Paralelamente, os servidores realizaram uma paralisação de 24 horas, afetando a emissão de passaportes, a prorrogação de vistos e o registro de armas, além de serviços internos.
Os sindicalistas também anunciaram para a partir de ontem uma paralisação nacional de três dias. No entanto, na assembléia de ontem, os sindicalistas propuseram à categoria para aguardar por uma reunião para a próxima terça-feira no Ministério do Planejamento. De acordo com a assessoria do Sindicato Nacional dos Servidores do Plano Especial de Cargos da PF (SINPECPF), o chefe de gabinete do ministro Tarso Genro (Justiça), Ronaldo Teixeira, se reuniu com representantes do sindicato anteontem e marcou uma reunião para a próxima quarta.
Proposta
A categoria aceitou a nova proposta de diálogo com o governo e, uma possível nova paralisação, deve ser definida de acordo com o resultado da reunião no ministério.

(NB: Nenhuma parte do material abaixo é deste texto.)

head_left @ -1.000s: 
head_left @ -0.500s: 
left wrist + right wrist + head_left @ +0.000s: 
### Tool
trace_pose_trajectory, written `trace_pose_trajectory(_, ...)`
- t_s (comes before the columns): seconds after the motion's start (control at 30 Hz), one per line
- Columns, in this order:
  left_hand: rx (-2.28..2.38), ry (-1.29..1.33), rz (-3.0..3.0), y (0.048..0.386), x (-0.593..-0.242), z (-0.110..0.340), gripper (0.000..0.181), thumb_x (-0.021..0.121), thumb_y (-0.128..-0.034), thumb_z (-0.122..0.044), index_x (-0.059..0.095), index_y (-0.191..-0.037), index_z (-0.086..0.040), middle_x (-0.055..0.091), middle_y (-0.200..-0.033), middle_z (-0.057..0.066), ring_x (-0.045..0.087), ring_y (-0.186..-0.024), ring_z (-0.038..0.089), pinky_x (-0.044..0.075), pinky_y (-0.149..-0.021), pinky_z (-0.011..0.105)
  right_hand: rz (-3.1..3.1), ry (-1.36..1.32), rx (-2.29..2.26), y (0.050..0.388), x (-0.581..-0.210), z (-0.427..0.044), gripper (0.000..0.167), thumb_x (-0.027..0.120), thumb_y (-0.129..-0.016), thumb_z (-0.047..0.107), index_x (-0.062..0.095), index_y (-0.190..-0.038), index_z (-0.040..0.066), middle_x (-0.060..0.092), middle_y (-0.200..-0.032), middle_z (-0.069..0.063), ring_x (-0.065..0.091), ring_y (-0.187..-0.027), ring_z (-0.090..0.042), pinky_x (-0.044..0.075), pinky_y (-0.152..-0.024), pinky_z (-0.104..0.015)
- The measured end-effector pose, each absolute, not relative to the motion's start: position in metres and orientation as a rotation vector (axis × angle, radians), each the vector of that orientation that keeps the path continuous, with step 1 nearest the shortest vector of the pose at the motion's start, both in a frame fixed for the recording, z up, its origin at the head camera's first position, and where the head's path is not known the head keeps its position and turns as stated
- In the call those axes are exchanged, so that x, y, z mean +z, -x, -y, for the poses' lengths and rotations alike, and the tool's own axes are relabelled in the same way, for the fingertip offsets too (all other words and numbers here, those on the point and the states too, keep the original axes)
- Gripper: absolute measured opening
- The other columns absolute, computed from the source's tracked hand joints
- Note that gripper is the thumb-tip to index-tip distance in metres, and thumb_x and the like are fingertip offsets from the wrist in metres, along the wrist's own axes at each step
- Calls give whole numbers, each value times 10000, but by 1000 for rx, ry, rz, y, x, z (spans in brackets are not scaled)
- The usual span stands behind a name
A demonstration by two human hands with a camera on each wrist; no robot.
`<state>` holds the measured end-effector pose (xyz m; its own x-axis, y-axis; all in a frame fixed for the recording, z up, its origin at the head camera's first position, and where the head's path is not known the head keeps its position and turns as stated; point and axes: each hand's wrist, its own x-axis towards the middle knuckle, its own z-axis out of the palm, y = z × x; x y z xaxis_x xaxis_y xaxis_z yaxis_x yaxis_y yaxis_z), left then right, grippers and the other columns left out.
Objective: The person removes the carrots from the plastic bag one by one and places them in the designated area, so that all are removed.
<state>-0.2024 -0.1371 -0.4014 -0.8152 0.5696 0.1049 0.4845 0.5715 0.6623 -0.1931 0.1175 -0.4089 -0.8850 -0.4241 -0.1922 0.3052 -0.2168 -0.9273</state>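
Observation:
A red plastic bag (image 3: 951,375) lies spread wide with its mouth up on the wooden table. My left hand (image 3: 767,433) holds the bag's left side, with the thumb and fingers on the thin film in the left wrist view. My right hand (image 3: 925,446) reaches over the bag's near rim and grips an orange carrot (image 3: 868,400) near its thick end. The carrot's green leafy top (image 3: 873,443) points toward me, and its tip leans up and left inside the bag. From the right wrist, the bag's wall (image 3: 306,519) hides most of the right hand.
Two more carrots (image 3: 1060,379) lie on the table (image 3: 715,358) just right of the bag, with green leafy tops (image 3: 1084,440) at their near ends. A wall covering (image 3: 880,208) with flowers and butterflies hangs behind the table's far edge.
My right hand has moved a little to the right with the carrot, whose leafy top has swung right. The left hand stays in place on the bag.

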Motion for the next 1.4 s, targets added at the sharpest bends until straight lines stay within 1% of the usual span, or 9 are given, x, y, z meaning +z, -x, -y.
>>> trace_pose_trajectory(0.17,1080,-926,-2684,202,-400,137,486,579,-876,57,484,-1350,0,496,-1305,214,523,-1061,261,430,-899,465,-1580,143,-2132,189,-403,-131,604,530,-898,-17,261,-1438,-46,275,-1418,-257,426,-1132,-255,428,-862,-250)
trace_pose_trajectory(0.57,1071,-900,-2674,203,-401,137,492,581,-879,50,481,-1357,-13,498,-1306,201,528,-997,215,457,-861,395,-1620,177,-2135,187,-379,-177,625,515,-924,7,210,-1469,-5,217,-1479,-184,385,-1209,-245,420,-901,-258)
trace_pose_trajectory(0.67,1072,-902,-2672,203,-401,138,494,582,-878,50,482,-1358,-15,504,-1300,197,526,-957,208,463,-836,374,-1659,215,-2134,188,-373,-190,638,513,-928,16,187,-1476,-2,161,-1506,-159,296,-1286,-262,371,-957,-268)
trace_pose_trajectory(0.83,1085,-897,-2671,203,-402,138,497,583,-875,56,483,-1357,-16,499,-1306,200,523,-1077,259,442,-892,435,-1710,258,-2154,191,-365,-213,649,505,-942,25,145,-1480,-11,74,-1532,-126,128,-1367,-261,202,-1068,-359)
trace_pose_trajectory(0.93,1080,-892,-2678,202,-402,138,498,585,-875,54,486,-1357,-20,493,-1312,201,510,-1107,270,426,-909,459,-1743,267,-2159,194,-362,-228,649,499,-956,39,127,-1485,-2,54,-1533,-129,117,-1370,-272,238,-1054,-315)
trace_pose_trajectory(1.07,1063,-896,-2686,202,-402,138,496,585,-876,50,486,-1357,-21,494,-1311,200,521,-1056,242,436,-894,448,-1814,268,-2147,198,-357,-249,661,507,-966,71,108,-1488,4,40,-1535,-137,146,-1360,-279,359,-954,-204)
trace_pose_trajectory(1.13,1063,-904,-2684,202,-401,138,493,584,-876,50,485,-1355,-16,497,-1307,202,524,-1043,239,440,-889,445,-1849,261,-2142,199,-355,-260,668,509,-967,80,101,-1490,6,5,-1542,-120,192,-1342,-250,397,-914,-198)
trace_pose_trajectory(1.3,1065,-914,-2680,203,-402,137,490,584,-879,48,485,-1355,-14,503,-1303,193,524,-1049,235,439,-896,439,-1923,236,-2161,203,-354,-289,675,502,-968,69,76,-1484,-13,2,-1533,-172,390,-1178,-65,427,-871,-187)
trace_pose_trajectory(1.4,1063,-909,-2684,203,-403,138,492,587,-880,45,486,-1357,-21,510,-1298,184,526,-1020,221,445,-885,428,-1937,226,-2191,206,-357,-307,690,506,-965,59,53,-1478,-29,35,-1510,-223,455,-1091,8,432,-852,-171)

Além do aumento de 30% nos salários - a previsão era de aumento de 60% em duas parcelas, mas apenas a primeira foi paga - os servidores administrativos da PF exigem, entre outros itens, um plano especial de cargos, o fim das terceirizações e a discussão sobre a participação dos servidores na organização dos Jogos Panamericanos no Rio.